YOUR OBJECTIVE:
Give back an exact copy of the lines below, from the first through the line with "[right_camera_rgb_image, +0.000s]"; please stop there.
★ ★ ★ ★
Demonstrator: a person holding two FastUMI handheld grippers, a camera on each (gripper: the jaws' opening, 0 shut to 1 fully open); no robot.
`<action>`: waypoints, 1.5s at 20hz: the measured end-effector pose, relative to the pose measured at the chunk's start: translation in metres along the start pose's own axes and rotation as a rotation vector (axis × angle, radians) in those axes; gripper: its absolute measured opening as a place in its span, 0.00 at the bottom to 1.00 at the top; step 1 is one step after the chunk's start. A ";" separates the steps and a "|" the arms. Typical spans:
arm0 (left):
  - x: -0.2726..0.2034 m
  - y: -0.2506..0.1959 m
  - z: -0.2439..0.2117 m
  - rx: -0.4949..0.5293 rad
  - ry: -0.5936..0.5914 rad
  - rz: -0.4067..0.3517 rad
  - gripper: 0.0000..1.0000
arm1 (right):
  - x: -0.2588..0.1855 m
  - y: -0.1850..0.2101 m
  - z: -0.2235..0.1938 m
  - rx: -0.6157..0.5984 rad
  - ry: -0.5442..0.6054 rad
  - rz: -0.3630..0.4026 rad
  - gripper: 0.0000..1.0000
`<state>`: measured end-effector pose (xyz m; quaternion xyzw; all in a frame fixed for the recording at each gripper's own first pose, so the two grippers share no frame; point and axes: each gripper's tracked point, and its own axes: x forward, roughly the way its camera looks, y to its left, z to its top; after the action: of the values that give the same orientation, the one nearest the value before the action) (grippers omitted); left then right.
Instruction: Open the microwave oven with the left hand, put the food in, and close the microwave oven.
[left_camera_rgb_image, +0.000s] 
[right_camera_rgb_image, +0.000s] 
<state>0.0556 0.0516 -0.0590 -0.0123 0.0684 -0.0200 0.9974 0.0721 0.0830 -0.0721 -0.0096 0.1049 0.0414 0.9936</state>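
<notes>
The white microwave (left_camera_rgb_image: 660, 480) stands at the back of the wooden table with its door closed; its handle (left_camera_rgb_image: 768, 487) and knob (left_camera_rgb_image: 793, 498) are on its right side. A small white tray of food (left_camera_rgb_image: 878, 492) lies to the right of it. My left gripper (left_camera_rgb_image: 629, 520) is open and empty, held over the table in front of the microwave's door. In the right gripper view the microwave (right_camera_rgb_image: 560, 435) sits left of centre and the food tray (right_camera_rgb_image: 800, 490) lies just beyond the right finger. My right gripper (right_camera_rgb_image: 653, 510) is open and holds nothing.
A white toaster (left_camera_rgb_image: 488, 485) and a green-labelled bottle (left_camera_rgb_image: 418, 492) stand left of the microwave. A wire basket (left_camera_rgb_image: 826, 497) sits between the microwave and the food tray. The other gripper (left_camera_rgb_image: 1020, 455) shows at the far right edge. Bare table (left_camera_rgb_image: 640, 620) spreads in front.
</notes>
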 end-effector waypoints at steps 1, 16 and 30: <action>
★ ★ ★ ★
EXPECTED OUTPUT:
Demonstrator: a person holding two FastUMI handheld grippers, a camera on each (gripper: the jaws' opening, 0 shut to 1 fully open); no robot.
`<action>`: waypoints, 1.5s at 20hz: the measured end-effector pose, relative to the pose measured at the chunk's start: translation in metres along the start pose's own axes and rotation as a rotation vector (axis × angle, radians) in those axes; gripper: its absolute measured opening as a place in its span, 0.00 at the bottom to 1.00 at the top; step 1 is one step after the chunk's start. A ";" separates the steps and a "|" the arms. Typical spans:
arm0 (left):
  - x: -0.2726..0.2034 m
  - y: -0.2506..0.1959 m
  - z: -0.2439..0.2117 m
  - rx: -0.4949..0.5293 rad
  - ry: -0.5936..0.5914 rad
  - rz: -0.4067..0.3517 rad
  - gripper: 0.0000..1.0000
arm1 (right):
  - x: -0.2588..0.1855 m
  - y: -0.1850..0.2101 m
  - z: -0.2235..0.1938 m
  - rx: -0.6157..0.5984 rad
  - ry: -0.5442..0.6054 rad
  - rz: -0.3630..0.4026 rad
  - gripper: 0.0000..1.0000
`<state>`: measured end-effector pose (xyz m; quaternion xyzw; all in a frame fixed for the recording at each gripper's own first pose, so the two grippers share no frame; point and axes: each gripper's tracked point, and its own axes: x forward, roughly the way its camera looks, y to its left, z to its top; after the action: of the values that give the same orientation, the one nearest the value before the action) (grippers omitted); left then right.
Instruction: Open the microwave oven with the left hand, put the food in, and close the microwave oven.
[left_camera_rgb_image, +0.000s] 
[right_camera_rgb_image, +0.000s] 

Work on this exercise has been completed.